In her opinion, it was interesting to be able to show the artist’s evolution within the framework of the exhibition in order to better understand his approach.
“He made expressionist paintings when he started, he and his wife are tinged in suffering. Little by little, patterns begin to intermingle in their works ” she notes, spirals appear almost imperceptibly.
If, at first, Odon finished his works by basing them on a fictional character, the artist Arman pushed him to question this technique.
“Arman bought one of his pieces in New York,” explained the brain behind the show, “but when he asked him how he finished his pieces and Odon told him he pictured a face, Arman told him that was useless, putting an end to his ‘picturing’ technique”.

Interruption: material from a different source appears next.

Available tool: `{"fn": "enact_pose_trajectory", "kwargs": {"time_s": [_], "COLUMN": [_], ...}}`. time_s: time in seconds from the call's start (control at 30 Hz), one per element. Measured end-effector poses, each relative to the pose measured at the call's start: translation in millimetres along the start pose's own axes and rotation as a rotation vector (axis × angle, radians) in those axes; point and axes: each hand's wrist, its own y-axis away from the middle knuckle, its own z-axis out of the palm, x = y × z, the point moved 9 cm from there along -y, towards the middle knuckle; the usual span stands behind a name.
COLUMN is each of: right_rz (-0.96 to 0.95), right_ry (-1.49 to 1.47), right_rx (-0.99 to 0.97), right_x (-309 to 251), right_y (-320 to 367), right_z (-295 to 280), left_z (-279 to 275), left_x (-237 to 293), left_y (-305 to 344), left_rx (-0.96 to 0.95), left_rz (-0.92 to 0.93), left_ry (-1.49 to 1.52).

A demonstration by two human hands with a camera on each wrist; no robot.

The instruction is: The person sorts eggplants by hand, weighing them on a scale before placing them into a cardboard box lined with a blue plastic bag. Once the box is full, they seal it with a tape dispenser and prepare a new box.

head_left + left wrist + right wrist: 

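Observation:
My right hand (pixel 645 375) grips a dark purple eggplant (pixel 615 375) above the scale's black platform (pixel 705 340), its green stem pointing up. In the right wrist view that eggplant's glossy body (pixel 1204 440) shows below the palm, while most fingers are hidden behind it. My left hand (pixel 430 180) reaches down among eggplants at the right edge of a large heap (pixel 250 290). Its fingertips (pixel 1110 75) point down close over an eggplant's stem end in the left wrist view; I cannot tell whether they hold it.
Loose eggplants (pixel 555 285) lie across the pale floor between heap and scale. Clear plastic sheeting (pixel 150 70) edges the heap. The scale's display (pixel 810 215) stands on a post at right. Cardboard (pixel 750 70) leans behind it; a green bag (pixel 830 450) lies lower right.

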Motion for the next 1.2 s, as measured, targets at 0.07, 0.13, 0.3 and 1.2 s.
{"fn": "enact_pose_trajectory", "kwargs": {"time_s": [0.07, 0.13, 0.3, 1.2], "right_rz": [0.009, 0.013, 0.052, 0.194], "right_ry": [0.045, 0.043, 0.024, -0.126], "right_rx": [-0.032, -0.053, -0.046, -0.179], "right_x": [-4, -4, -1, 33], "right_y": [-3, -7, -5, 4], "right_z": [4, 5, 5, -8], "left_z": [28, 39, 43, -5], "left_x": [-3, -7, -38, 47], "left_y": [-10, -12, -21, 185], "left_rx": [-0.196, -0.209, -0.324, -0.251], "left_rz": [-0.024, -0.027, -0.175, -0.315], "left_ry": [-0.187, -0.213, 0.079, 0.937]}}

At the back of the contemporary art gallery, preparatory drawings – systematically prepared on Sundays, with a ball pen style – make it possible to see the calculations behind the abstract designs. Nothing is left to chance. The number of strands used, the spots where to tie and so on – a display of the blueprint behind his work.
“He stops weaving when he feels like it, and sometimes even comes back to it a few years later”, confessed Elsa Puharré.
Although his most recent works appear to be more ‘complete’, giving the impression that the knot may soon be tied.